# WHAT TO WORK ON
Beneath this line is the data. Output exactly the lines from the line with "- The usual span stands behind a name" to the line with "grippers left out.", both ends included, and nothing more.

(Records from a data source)
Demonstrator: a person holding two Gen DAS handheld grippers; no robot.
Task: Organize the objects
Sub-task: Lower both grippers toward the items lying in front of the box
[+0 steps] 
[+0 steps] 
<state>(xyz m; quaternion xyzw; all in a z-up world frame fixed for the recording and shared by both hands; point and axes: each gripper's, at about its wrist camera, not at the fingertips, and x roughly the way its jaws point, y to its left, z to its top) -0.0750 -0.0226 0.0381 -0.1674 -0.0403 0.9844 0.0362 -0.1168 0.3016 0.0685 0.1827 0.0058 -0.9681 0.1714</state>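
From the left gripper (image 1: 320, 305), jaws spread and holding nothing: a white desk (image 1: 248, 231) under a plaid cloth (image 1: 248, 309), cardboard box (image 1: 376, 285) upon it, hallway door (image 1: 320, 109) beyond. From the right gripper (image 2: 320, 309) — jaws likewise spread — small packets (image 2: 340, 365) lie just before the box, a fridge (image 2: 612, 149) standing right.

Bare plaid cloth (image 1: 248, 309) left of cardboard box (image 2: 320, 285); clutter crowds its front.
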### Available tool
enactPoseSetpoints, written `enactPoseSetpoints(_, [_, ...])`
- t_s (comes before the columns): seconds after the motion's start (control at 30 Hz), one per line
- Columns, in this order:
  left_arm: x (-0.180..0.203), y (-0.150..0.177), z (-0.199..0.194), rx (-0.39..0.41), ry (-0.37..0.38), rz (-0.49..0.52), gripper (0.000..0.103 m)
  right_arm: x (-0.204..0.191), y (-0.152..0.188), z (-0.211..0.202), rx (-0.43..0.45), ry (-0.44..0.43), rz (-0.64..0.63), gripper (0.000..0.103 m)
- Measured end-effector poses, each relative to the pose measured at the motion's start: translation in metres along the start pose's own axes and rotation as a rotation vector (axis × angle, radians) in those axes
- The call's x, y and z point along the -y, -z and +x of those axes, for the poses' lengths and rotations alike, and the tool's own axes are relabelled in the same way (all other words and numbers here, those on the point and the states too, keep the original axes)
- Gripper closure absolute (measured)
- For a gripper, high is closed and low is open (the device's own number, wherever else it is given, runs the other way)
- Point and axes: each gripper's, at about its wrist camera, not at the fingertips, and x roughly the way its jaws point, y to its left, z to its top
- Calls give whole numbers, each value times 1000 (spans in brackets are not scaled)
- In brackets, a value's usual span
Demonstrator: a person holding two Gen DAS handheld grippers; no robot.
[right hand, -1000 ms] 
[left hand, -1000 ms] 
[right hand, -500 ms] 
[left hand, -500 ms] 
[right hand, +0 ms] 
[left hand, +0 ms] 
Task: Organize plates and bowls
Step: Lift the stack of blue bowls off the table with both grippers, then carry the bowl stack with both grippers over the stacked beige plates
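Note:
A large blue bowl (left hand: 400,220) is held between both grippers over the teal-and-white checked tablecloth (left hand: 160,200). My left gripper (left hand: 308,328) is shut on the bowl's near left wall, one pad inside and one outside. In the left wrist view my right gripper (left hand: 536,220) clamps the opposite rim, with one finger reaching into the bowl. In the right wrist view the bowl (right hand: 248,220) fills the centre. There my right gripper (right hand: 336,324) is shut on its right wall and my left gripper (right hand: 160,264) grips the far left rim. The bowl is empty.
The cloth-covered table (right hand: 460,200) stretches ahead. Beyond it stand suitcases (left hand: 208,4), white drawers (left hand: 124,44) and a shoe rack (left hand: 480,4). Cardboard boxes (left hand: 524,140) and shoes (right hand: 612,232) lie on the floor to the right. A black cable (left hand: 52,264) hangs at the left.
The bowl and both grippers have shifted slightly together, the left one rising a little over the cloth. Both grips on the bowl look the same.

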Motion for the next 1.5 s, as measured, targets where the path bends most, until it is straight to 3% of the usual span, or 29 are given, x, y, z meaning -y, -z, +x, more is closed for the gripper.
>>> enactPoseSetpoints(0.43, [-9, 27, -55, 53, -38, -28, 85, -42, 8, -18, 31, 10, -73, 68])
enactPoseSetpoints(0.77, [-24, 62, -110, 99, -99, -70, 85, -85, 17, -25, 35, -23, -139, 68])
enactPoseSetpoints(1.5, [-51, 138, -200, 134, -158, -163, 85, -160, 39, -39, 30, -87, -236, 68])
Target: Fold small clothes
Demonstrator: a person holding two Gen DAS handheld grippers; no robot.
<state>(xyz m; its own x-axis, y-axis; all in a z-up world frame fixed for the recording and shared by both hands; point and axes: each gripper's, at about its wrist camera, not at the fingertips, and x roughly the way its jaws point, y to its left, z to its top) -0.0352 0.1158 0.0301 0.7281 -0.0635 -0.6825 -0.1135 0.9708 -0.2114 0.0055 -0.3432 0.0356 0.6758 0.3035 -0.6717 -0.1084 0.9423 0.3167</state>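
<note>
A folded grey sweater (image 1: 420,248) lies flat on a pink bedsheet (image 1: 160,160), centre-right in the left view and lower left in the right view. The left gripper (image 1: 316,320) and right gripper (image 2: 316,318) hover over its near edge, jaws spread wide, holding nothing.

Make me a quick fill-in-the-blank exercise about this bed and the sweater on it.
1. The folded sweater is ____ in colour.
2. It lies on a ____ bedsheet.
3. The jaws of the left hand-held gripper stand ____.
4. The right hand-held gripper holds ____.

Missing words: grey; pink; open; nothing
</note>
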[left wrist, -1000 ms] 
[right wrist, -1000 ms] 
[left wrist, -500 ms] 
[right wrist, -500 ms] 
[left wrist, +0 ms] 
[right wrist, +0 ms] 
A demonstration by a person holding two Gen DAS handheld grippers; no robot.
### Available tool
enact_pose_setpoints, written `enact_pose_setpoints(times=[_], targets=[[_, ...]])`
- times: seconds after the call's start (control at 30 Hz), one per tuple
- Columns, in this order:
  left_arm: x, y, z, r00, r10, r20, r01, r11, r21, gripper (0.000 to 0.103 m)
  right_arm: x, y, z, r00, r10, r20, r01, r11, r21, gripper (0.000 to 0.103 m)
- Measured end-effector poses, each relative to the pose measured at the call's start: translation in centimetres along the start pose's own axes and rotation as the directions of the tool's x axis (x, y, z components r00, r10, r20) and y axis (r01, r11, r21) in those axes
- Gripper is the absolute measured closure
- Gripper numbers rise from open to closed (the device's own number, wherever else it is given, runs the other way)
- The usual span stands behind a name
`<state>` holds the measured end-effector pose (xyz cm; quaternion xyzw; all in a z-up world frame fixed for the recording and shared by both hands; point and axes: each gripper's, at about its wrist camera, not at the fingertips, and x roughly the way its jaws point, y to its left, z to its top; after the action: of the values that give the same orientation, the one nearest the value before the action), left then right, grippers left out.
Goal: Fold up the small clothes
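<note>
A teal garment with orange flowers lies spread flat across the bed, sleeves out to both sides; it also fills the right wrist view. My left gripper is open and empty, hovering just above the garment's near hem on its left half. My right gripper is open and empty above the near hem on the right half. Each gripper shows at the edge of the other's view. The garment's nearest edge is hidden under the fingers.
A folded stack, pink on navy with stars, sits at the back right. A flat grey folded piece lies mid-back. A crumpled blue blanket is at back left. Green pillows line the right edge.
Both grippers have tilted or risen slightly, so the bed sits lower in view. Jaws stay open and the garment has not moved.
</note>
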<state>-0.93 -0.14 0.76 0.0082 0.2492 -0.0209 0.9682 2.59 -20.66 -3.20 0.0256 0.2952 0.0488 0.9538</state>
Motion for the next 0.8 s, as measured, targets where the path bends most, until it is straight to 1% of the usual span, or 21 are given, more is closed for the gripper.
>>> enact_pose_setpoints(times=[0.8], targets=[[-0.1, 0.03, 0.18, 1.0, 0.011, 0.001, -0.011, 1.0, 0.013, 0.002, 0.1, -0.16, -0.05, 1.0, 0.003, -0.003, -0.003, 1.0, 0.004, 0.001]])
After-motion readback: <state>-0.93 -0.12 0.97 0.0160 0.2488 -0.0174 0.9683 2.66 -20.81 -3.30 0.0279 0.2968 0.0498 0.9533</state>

# RESULT FOR THIS EXERCISE
- The usual span stands behind a name
`<state>` holds the measured end-effector pose (xyz cm; quaternion xyzw; all in a z-up world frame fixed for the recording and shared by both hands; point and axes: each gripper's, at about its wrist camera, not at the fingertips, and x roughly the way its jaws point, y to its left, z to its top; after the action: of the values that give the same orientation, the one nearest the value before the action), left then right, grippers left out.

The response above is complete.